When it comes to other's peoples parenting, I would say I am the same. I do not become involved when other people choose formula.

But when it comes to causes, social awareness, changing society's values and beliefs, then it concerns me. Which is why I am here.

I think the fact that people think of formula as the NORMAL way to feed a baby is WORTH changing in our society.

I think the fact that people think that all babies need formula at some point is WORTH changing in our society.

I think the fact that women believe that they cannot continue to breastfeed because they work is WORTH changing in our society.

I think the fact that people believe that formula is the standard for infant nutrition and breastmilk "extra", unnecessary, is WORTH changing in our society.

I think the fact that people believe that breastfeeding is disgusting, sexual or inappropriate is WORTH changing in our society.

I think the fact that people think that formula has no risks and breastfeeding only benefits is WORTH changing in our society.

I really don't concern myself with what indiuviduals actually do, other than to help me understand where society's head is in this.

"I am not concerned about formula feeding."

Just out of curiousity, what drew you to this board? The subject must interest you in some way.

Cathie

iVillage Member
Registered: 08-24-2006
Tue, 06-12-2007 - 10:32am
What feels like a subltle "positive" pressure to you seems an awful lot like undue scrutiny and condemnation to me. You guys get pissed when others judge your choice to BF a toddler (and very rightly so) but some of you find it perfectly acceptable to do the same to a mother who chooses formula, even out of desperation.
iVillage Member
Registered: 03-25-2003
Tue, 06-12-2007 - 10:36am

"You guys get pissed when others judge your choice to BF a toddler "

Who get's pissed? Nobody I know here. Sure, we respond, to correct some of the myths that are out there and well, to debate (I like debate), but I am that confident in my decision, that I don't even get riled up.

"but some of you find it perfectly acceptable to do the same to a mother who chooses formula, even out of desperation."

Are you sure about that? I disagree. You'll have to show me where you've seen that.

Cathie

iVillage Member
Registered: 08-24-2006
Tue, 06-12-2007 - 10:38am

I have no problem with promoting BF. I do have a problem when other people are having their choice to use formula attacked.

"Just out of curiousity, what drew you to this board?"
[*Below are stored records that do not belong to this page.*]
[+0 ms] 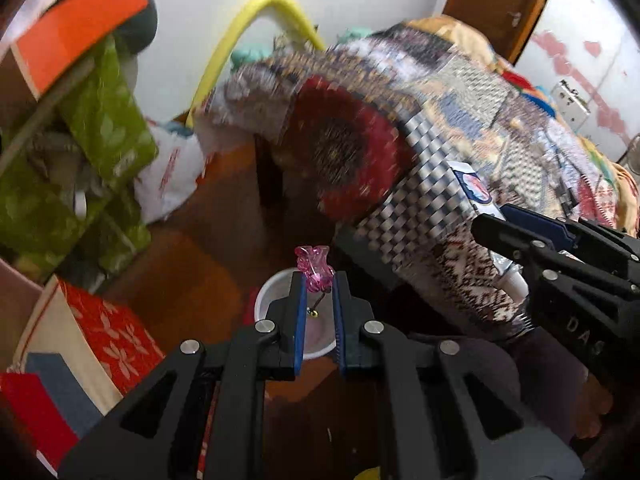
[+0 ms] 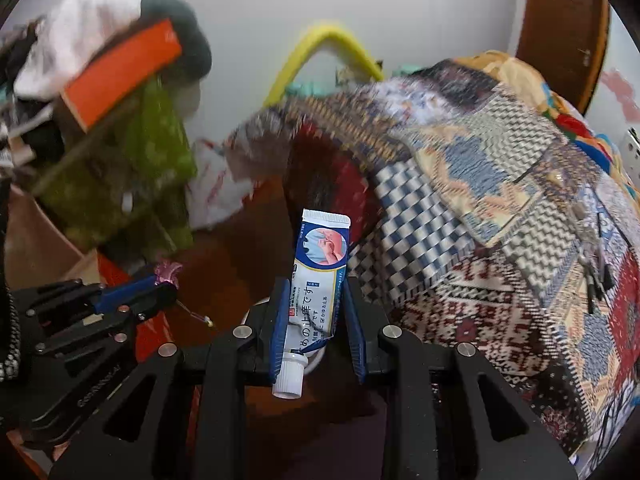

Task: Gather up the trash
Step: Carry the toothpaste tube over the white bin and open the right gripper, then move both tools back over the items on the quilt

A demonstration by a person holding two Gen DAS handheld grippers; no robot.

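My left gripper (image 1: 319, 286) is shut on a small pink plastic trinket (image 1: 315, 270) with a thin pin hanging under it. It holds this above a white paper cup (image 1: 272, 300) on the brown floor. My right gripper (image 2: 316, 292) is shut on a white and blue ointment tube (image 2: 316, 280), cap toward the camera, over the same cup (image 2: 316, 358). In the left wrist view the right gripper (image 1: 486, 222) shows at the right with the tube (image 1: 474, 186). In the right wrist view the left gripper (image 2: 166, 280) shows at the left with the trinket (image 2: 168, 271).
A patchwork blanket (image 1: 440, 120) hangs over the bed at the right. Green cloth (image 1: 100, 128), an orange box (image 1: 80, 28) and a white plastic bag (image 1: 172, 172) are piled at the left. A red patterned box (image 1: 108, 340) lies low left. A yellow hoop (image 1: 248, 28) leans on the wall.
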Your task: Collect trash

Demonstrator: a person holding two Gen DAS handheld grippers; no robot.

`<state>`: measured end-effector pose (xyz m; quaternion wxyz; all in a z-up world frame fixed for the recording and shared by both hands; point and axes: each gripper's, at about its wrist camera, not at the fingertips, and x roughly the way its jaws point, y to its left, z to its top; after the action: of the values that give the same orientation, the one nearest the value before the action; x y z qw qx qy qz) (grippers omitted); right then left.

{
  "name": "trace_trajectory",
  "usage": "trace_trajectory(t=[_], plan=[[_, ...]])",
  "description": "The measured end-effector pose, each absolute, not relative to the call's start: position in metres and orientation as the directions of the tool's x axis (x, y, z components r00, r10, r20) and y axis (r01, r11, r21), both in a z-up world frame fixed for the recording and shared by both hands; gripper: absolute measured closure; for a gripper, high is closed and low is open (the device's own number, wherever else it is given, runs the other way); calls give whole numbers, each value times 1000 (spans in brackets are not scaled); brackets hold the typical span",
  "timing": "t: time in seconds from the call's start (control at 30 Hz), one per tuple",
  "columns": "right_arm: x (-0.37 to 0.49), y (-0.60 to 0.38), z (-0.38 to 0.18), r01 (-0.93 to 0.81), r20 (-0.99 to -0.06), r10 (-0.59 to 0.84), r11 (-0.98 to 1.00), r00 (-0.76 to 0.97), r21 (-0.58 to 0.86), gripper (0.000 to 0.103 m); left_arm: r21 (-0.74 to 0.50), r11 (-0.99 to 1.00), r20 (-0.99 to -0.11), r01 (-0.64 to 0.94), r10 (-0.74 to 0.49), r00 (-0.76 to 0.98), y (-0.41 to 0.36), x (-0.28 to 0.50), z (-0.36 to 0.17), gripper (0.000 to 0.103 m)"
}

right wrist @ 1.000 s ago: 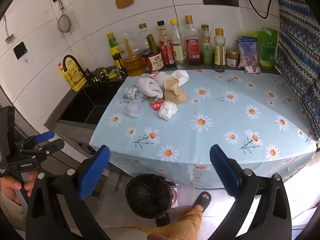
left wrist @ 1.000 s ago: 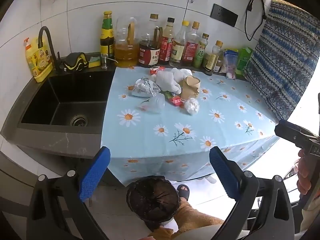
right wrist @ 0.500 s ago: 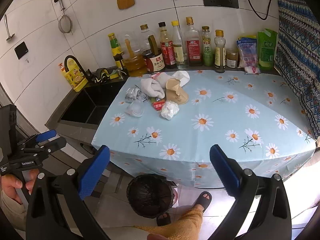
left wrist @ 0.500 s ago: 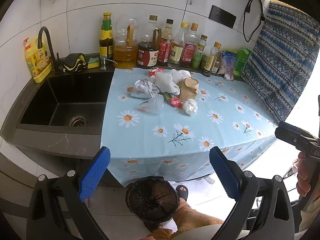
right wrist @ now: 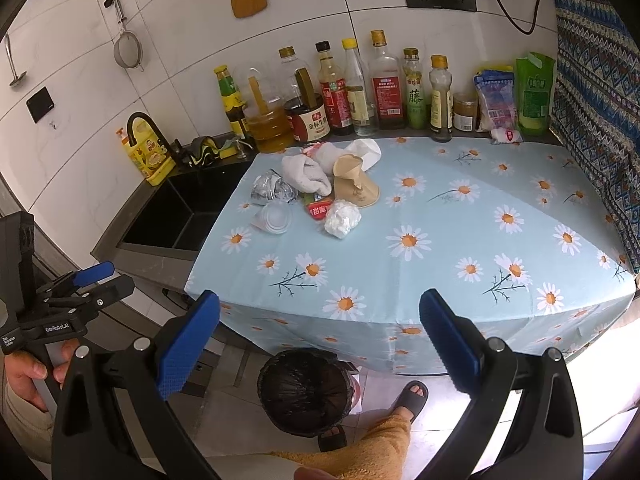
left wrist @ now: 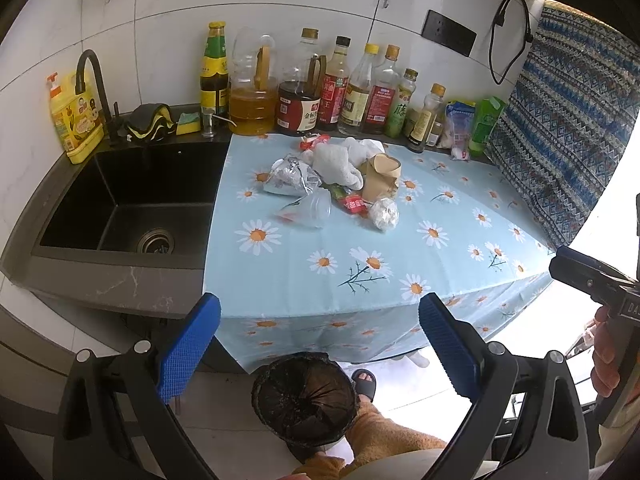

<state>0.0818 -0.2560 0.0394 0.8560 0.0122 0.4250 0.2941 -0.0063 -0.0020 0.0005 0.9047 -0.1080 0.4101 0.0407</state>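
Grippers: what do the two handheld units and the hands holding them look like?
Both match. The left gripper and right gripper have black plastic frames with silver pivot bolts, and jaws faced with blue, fine-textured pads. Seen from the right wrist view, the left unit carries small white "GenRobot.AI" lettering. A bare left hand and right hand hold the handles. No cables are visible.

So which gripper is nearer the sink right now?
Left. The left gripper hangs off the counter's front edge near the sink, which lies ahead to its left. The right gripper is further along, facing the daisy tablecloth, with the sink farther off.
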Motion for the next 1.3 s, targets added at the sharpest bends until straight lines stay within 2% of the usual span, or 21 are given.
trace_trajectory(t=[1.3], plan=[[73, -243, 37, -475, -722, 506, 836, 472, 275, 4, -178, 972, -743, -154, -31, 668, 15, -11, 1, 7]])
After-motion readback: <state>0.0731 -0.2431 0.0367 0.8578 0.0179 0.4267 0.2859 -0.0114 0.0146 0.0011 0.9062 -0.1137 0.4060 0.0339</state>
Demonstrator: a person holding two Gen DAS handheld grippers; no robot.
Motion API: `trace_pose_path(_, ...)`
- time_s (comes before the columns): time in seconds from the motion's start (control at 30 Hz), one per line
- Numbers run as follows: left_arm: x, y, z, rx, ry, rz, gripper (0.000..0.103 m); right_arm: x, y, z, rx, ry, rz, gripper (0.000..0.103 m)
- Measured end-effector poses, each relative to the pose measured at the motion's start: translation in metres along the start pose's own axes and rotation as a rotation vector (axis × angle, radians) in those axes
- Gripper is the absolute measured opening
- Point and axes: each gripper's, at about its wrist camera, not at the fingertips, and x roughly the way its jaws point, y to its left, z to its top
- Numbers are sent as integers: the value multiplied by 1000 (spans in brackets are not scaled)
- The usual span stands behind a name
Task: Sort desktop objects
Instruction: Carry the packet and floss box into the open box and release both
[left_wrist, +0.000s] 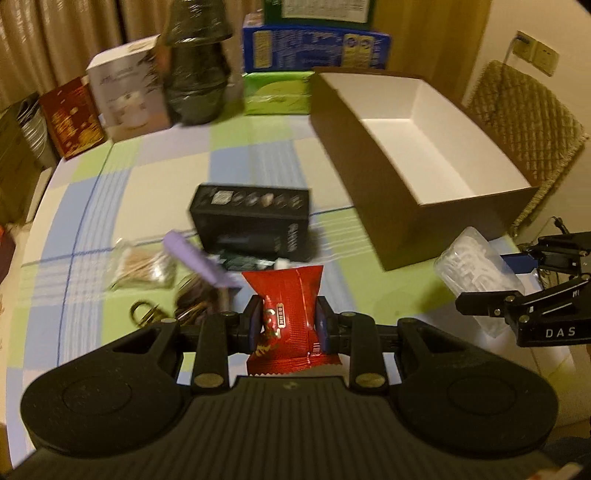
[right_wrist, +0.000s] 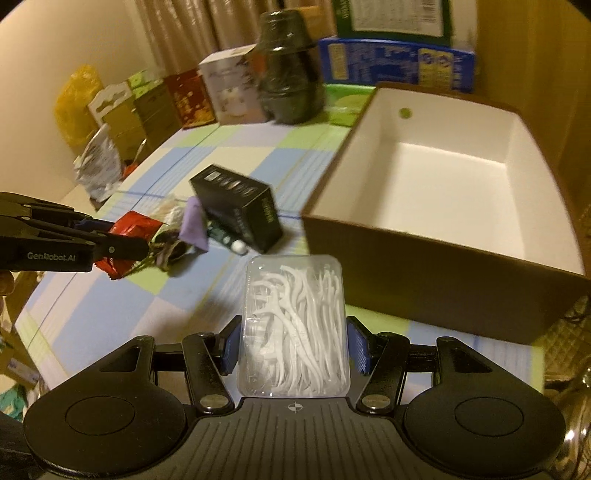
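Observation:
My left gripper (left_wrist: 288, 325) is shut on a red snack packet (left_wrist: 286, 306), held above the checked tablecloth; the same packet (right_wrist: 127, 229) shows at the left of the right wrist view. My right gripper (right_wrist: 295, 347) is shut on a clear plastic box of white floss picks (right_wrist: 295, 328), which also appears at the right edge of the left wrist view (left_wrist: 476, 266). An open brown cardboard box (left_wrist: 417, 147) with a white inside stands at the right (right_wrist: 443, 184). A black carton (left_wrist: 251, 221), a purple tube (left_wrist: 199, 262), a bag of cotton swabs (left_wrist: 142, 267) and keys (left_wrist: 147, 314) lie on the table.
Along the back stand a red box (left_wrist: 70, 118), a white box (left_wrist: 129, 96), a dark wrapped jar (left_wrist: 195, 70), a green tissue pack (left_wrist: 277, 92) and a blue box (left_wrist: 314, 48). A woven chair (left_wrist: 524, 122) is behind the cardboard box.

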Motion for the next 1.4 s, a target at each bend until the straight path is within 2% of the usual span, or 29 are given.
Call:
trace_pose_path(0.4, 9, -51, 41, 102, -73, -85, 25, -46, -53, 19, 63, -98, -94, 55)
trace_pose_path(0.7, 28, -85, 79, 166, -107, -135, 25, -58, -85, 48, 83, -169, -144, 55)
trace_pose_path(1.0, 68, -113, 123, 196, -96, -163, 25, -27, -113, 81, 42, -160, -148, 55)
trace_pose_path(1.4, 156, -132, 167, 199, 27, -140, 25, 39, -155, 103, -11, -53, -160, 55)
I was bored with the other debate boards. Seriously though, I do have some experience with this. I tried, not very successfully, to BF my daughter after having had a breast reduction surgery, and working two jobs while living in dire poverty. I really beat myself up over what I percieved as my failure, and I don't think I should have. I do not like to see other women in difficult situations get judged negatively for simply not having the energy, strength, or desire to BF against the odds.

iVillage Member
Registered: 08-28-2006
Tue, 06-12-2007 - 10:43am

"No amount of wanting was going to reattach my milk ducts that had been severed and scarred over in surgery. But maybe the point is that not every mother wants it badly enough, and that's not a horrible thing."

I'm not sure that my comment was addressed to you, and I'm not sure that it was in the context you are referring to. However, I will reply anyway. I think it IS a horrible thing that not every mother wants to nurse badly enough. I think we need to change what we see as an "acceptable feeding method" (formula), and make it a "last resort" for women who, like you (I'm assuming you weren't able to nurse because of severed milk ducts) are medically UNable to nurse their babies. This is a few and far between situation, however, because the vast majority of women who are able to carry and deliver a child are also able to nurse.

iVillage Member
Registered: 08-24-2006
Tue, 06-12-2007 - 10:44am
That has been my perception here. I fully support any mother's right to BF anywhere she likes, for as long as she likes, but I do not feel that that support is returned to mothers who make the choice not to BF.